Exercise. Here are the records. Write out exactly the lines between the one holding "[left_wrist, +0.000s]" and the one holding "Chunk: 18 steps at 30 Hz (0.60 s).", inclusive.

[Data excerpts]
####################

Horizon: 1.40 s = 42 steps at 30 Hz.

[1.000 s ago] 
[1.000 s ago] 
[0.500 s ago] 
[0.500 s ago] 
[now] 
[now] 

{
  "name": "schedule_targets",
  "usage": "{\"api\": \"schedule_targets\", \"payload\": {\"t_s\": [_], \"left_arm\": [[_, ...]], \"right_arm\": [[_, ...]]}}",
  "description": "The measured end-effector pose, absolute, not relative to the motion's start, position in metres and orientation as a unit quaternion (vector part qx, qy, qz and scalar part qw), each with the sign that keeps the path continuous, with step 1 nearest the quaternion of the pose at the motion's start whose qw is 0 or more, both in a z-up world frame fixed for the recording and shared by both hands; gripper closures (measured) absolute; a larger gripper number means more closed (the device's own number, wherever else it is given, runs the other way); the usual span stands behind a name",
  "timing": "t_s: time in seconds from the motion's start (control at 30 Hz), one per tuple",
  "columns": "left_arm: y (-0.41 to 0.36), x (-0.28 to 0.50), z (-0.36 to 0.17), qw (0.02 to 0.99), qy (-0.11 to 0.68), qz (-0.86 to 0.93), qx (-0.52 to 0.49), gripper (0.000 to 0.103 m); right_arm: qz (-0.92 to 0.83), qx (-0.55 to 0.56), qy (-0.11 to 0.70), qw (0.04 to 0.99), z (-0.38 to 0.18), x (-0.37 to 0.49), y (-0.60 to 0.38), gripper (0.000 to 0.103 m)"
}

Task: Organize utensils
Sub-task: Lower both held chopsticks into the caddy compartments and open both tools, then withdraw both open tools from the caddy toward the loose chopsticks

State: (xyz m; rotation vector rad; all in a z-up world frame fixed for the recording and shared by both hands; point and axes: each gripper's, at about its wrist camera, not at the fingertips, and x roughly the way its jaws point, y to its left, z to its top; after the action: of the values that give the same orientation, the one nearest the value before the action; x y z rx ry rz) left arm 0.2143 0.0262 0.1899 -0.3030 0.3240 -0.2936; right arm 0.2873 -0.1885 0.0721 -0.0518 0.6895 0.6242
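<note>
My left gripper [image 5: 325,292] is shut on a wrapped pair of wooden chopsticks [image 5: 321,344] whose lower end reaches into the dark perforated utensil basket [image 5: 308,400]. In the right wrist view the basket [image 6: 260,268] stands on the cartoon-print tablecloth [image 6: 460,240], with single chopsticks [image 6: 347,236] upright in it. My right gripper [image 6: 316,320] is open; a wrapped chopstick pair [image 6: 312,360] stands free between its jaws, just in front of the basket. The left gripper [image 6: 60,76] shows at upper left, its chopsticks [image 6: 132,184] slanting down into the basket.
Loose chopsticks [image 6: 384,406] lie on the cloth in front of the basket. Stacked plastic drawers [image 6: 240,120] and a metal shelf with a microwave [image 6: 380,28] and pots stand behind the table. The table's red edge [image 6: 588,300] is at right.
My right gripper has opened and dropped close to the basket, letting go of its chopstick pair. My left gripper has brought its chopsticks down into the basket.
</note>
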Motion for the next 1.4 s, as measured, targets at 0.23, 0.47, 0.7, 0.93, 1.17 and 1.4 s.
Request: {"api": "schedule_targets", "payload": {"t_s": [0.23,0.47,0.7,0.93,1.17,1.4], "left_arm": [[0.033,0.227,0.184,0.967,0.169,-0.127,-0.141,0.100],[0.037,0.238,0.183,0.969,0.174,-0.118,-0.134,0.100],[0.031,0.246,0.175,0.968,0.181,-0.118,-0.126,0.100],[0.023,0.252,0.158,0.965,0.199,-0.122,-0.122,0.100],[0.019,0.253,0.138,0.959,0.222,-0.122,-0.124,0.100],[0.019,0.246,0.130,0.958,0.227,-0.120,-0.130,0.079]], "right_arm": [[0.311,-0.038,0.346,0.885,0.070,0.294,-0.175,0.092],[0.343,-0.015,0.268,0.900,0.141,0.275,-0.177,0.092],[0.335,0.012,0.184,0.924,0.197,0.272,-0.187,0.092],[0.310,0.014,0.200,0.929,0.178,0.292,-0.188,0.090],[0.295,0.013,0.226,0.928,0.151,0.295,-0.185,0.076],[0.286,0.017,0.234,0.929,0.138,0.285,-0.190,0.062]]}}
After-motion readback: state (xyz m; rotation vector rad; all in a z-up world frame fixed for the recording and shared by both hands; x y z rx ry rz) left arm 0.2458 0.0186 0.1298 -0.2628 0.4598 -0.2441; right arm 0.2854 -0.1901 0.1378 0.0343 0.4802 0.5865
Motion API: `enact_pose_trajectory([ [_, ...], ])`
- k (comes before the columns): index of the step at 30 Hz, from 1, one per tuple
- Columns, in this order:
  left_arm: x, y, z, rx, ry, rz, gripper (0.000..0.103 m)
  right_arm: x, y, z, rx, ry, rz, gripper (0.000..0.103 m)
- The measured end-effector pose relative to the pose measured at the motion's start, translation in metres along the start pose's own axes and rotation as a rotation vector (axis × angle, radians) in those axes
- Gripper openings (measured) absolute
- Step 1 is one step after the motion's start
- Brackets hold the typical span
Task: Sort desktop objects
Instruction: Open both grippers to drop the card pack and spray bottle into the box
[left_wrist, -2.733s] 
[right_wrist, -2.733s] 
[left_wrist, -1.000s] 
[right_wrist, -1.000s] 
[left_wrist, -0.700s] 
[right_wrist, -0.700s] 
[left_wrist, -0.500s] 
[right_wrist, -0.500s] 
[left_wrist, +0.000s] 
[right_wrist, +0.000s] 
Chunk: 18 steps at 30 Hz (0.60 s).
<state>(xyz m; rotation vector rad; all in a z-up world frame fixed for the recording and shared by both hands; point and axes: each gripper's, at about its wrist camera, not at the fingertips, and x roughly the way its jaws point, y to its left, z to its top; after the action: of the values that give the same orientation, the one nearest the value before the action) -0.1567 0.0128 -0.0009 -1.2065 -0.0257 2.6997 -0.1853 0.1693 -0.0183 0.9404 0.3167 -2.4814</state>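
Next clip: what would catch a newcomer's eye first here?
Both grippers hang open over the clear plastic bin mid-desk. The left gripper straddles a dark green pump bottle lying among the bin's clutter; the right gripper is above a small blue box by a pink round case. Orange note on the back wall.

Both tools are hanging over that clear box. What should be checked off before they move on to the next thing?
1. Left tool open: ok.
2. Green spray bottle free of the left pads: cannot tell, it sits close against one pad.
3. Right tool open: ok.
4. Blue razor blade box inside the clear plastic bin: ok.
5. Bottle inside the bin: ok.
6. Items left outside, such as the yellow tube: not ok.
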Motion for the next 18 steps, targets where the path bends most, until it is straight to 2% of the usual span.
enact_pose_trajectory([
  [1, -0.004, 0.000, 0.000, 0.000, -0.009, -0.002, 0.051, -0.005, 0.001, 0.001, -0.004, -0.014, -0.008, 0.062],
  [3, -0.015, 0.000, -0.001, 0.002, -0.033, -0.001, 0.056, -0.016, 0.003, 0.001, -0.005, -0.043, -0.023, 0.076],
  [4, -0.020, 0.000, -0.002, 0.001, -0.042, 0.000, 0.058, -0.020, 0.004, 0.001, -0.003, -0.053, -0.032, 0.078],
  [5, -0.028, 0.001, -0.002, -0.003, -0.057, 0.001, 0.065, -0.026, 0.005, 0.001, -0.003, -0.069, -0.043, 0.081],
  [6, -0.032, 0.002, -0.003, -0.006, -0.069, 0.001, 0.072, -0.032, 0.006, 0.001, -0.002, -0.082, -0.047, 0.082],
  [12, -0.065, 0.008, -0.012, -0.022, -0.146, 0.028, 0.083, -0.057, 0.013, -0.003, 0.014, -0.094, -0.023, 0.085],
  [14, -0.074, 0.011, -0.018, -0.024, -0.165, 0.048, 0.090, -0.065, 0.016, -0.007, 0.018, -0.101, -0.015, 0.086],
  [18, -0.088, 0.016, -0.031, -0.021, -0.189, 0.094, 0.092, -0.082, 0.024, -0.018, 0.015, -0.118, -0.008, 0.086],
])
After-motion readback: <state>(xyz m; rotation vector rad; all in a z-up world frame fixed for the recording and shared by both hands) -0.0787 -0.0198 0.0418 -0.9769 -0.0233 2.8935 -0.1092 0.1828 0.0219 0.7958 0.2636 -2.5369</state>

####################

Finished task.
[left_wrist, +0.000s] 
[right_wrist, +0.000s] 
Chunk: 18 steps at 30 Hz (0.60 s).

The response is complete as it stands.